_Description of the task_: Set down the data below once more, precisely as it reads.
-------------------------
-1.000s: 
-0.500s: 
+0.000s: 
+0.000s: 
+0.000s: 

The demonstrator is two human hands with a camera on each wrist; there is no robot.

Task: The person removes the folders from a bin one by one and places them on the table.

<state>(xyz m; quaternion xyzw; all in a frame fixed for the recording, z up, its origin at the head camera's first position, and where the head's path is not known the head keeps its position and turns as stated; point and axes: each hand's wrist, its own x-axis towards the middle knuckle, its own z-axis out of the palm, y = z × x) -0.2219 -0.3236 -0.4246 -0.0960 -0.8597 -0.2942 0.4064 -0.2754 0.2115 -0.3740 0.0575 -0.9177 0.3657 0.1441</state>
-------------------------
_Answer to the problem_:
-1.000s: 
-0.500s: 
+0.000s: 
+0.000s: 
+0.000s: 

The demonstrator is two human hands with a camera on each wrist; there is no robot.

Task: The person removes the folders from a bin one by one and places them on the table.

<state>(xyz m; quaternion xyzw; all in a frame fixed for the recording, z up, its origin at the head camera's first position, and where the head's path is not known the head keeps its position and turns as stated; point and axes: each hand's wrist, its own x-axis towards the middle knuckle, its own z-axis out of the palm, y = z × x) -0.2219 -0.3236 -0.4246 -0.0960 -0.8597 -0.2942 0.4064 -0.2754 0.2115 -0.3740 0.0575 -0.9177 0.3657 0.1441</state>

The exercise is done.